Identifying an intent of a caller in a conversation between a caller and an agent of a call center is a useful task for efficient customer relationship management (CRM), where an intent may be, for example, a reason why the caller has called into the call center. CRM processes, both automatic and manual, can be designed to improve intent identification. Intent identification is useful for CRM to determine issues related to products and services, for example, in real-time as callers call the call center. In addition, these processes can both improve customer satisfaction and allow for crossselling/upselling of other products.
In an embodiment, a method of labeling sentences for presentation to a human can include, in a hardware processor, selecting an intent bearing excerpt from sentences in a database, presenting the intent bearing excerpt to the human, and enabling the human to apply a label to each sentence based on the presentation of the intent bearing excerpt, the label being stored in a field of the database corresponding to the respective sentence. The sentences can be a grouping of sentences, such as from a same audio or text file. The sentences can be associated sentences or sentences associated with each other. The sentences can be related to each other by being from the same source (e.g., being from the same speaker or dialogue).
In another embodiment, the method can further include training the selecting of the intent bearing excerpt through use of manual input.
In yet another embodiment, the method can further include filtering the sentences used for training based on an intelligibility threshold. The intelligibility threshold can be an automatic speech recognition confidence threshold.
In yet another embodiment, the method can include choosing a representative sentence of a set of sentences based on at least one of similarity of the sentences of the set or similarity of intent bearing excerpts of the set of sentences.
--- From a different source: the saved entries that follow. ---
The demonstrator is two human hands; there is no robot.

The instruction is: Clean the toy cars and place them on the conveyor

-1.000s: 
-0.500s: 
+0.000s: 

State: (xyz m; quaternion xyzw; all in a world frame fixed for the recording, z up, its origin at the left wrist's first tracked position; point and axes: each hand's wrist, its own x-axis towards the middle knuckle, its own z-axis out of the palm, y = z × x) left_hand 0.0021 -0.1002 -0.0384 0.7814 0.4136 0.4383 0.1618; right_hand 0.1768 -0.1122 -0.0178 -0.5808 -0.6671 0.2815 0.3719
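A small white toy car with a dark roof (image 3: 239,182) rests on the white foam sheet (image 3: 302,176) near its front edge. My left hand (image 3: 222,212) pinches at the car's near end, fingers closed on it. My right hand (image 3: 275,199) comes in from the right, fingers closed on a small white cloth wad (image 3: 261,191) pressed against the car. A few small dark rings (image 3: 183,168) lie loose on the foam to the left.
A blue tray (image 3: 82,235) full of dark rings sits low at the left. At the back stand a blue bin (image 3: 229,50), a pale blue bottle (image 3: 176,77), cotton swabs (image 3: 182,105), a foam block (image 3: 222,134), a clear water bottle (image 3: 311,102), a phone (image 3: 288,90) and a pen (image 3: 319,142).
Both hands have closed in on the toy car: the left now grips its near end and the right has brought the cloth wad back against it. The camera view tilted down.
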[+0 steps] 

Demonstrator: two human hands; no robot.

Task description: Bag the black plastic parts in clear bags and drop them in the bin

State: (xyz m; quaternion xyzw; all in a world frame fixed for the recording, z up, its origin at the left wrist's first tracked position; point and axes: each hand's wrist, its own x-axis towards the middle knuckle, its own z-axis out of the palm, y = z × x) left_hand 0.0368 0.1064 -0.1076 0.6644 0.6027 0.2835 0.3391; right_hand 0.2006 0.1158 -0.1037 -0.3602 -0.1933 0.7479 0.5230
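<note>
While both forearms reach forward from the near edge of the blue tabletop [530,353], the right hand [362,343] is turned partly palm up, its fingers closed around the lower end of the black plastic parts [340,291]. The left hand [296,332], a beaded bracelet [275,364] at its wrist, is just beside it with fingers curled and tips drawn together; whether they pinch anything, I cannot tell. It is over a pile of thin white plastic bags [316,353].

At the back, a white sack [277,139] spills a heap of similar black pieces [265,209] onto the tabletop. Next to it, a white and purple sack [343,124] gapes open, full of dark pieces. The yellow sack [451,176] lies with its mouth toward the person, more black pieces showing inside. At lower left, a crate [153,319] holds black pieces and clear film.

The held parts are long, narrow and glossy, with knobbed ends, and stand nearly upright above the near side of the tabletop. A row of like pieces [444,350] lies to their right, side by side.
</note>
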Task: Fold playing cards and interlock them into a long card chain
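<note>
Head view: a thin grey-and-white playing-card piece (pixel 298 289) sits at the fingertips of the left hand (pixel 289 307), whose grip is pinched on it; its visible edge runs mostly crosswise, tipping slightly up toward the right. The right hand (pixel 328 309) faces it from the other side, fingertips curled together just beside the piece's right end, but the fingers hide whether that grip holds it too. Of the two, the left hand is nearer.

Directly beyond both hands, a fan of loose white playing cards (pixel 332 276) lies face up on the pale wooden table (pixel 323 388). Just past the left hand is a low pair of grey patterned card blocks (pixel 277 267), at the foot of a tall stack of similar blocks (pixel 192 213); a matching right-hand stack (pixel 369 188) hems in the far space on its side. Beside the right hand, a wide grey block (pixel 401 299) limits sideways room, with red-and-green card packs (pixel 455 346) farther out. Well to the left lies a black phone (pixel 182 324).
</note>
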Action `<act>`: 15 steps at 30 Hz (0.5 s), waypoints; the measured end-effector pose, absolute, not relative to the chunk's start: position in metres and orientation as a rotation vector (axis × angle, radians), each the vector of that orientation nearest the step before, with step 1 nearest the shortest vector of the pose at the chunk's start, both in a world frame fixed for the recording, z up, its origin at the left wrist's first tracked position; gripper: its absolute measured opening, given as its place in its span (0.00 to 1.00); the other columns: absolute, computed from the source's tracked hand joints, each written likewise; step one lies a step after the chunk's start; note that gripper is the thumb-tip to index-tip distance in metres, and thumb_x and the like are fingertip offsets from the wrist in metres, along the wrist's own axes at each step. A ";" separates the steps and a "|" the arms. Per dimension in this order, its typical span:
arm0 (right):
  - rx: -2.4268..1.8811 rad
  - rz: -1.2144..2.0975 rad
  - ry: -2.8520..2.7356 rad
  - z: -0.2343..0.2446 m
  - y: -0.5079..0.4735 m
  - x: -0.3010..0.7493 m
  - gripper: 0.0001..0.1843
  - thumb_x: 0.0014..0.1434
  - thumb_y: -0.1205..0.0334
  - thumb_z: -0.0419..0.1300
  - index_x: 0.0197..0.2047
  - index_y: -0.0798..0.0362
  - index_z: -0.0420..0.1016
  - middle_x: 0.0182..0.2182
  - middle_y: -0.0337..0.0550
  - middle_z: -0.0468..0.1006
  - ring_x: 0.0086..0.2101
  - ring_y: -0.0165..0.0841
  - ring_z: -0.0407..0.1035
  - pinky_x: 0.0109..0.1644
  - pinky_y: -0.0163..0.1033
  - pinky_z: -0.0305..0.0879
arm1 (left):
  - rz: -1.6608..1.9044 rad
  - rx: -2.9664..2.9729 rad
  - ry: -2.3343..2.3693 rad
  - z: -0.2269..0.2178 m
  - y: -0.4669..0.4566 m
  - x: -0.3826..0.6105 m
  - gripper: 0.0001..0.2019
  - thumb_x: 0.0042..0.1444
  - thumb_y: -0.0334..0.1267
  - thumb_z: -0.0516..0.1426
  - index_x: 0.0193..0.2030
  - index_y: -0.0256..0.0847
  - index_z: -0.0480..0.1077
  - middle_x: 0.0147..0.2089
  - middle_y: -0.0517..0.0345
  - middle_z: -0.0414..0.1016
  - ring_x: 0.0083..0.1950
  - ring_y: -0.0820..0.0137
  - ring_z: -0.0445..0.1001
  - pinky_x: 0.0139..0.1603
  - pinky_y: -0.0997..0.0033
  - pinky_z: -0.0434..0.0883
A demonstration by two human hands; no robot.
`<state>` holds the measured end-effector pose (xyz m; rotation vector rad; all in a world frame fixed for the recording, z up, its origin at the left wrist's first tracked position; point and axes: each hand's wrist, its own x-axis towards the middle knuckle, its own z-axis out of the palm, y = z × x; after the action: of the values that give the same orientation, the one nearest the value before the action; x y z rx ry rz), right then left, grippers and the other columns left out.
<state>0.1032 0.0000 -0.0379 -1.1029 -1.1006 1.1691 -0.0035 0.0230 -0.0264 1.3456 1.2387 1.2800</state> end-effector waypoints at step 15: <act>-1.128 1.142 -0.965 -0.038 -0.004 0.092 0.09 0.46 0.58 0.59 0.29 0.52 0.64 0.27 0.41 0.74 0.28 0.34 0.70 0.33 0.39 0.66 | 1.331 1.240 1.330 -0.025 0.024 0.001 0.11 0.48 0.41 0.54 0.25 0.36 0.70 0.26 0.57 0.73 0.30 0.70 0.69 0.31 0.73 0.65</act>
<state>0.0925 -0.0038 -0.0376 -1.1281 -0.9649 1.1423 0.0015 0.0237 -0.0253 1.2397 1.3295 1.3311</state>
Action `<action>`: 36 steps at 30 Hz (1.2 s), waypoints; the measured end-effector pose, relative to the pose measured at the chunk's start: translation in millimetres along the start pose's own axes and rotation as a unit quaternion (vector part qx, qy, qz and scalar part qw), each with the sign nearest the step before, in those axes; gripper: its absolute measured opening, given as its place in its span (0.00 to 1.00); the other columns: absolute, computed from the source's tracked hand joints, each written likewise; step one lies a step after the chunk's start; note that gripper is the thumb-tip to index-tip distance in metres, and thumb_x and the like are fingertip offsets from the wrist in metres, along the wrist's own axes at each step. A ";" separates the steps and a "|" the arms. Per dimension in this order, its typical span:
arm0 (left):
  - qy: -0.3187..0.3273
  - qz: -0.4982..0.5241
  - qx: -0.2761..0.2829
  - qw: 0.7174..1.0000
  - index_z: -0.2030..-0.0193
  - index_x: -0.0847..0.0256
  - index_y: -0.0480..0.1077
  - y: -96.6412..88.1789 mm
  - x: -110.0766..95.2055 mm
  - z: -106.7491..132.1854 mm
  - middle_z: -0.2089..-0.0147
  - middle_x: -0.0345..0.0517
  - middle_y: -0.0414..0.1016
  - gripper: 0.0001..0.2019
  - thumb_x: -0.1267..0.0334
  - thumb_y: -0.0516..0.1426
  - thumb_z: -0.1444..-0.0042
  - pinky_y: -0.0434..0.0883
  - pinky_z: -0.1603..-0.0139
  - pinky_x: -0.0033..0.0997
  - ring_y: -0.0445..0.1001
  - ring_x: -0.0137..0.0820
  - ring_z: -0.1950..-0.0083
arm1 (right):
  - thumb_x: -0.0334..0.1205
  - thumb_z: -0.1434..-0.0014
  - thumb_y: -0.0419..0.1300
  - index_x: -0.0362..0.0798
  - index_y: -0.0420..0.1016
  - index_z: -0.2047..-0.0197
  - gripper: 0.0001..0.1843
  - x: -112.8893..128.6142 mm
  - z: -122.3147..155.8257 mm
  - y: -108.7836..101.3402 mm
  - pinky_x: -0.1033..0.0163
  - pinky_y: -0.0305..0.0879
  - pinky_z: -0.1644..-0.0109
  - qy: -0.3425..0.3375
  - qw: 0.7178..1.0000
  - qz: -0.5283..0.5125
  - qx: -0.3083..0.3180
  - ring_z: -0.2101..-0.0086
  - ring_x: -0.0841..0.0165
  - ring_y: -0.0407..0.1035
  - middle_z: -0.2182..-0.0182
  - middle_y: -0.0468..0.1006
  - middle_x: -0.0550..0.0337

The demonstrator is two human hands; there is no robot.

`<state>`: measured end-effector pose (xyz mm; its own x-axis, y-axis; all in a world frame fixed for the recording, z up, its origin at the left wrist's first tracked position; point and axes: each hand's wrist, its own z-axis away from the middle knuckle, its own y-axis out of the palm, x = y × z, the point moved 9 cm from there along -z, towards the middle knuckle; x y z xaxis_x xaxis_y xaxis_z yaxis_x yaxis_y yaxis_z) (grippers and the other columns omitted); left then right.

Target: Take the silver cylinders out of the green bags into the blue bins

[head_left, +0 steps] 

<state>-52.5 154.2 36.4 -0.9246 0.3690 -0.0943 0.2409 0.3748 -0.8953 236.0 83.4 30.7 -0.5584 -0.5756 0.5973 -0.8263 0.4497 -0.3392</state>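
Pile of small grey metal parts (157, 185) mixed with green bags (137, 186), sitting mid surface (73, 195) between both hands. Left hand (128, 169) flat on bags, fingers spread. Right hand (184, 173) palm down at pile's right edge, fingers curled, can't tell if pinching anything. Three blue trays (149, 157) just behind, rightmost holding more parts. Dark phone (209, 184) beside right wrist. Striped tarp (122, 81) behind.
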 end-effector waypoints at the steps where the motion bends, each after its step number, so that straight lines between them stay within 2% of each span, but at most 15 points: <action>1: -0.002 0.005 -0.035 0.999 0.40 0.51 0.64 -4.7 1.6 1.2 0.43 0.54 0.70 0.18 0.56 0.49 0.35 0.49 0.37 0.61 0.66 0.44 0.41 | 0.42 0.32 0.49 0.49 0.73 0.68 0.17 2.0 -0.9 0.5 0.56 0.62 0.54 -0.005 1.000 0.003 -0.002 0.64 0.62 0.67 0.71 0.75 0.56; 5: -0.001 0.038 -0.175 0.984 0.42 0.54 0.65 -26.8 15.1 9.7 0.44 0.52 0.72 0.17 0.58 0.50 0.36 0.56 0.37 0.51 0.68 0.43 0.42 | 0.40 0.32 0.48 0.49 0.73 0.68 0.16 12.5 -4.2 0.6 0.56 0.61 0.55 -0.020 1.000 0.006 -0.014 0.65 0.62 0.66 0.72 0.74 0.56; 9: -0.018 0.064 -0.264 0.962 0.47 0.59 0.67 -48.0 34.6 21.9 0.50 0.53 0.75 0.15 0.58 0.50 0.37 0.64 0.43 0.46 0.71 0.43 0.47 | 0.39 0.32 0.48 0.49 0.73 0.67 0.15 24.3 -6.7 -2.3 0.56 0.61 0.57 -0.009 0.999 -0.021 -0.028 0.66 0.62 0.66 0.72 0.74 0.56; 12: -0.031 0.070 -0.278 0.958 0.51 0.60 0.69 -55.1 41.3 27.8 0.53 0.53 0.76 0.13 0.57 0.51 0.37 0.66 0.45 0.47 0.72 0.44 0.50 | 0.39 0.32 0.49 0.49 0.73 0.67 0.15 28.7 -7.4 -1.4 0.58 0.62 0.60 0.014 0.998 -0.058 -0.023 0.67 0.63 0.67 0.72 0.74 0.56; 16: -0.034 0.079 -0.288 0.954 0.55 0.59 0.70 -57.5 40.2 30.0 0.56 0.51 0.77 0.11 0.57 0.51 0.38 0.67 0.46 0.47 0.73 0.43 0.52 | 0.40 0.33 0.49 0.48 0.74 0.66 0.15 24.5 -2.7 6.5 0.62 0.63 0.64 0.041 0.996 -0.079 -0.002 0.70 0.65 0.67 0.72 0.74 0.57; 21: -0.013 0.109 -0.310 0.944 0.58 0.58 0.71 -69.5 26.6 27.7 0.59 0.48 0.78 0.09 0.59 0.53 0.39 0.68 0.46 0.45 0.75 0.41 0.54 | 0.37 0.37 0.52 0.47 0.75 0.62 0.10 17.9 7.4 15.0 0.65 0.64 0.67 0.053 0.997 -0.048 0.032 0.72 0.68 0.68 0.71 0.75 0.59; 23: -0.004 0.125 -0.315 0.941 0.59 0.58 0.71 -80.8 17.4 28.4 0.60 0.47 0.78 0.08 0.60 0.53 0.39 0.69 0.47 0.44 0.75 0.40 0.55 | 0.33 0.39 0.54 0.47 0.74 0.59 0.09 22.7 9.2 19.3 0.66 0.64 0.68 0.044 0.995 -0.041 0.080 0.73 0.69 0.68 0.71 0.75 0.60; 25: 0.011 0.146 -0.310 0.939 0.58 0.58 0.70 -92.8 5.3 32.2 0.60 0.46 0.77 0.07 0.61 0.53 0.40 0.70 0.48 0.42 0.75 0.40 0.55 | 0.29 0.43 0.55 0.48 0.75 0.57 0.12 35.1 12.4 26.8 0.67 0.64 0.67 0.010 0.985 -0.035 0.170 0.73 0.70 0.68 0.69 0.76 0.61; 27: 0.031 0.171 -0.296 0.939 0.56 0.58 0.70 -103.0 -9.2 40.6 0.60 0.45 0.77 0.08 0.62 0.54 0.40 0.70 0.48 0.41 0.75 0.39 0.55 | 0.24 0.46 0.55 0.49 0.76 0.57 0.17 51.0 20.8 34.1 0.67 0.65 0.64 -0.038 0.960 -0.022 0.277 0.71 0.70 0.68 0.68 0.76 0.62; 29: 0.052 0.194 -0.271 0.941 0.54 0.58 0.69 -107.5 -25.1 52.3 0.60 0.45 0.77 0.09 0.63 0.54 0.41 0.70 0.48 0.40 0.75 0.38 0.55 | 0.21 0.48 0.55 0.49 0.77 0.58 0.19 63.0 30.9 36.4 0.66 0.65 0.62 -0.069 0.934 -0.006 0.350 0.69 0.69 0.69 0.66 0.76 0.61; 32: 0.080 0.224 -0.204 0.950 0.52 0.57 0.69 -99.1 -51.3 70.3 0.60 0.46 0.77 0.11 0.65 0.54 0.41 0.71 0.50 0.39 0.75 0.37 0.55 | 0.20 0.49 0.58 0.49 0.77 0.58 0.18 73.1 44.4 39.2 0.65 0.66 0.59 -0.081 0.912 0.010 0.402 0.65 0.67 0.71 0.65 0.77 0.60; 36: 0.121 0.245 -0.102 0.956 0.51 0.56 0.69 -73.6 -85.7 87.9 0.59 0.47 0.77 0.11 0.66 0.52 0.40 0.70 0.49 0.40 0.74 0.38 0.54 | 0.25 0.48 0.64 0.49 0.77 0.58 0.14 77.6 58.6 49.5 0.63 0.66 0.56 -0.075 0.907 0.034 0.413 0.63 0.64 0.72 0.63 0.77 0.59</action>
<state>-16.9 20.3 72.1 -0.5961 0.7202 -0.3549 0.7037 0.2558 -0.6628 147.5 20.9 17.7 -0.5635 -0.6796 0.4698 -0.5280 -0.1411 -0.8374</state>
The method can further include applying the label to the entire set based on the label chosen for the intent bearing excerpt of the representative sentence.
In yet another embodiment, the intent bearing excerpt can be a non-contiguous portion of the sentences.
In another embodiment, the method can further include determining a part of the excerpt likely to include an intent of the sentences. Selecting the intent bearing excerpt can include focusing the selection on the part of the excerpt that includes the intent.
In yet another embodiment, the method can include loading the sentences by loading a record that includes a dialogue, monologue, transcription, dictation, or combination thereof.
In another embodiment, the method can include annotating the excerpt with a suggested label and presenting the excerpt with the suggested annotation to the human.
In another embodiment, the method can include presenting the intent bearing excerpt to a third party.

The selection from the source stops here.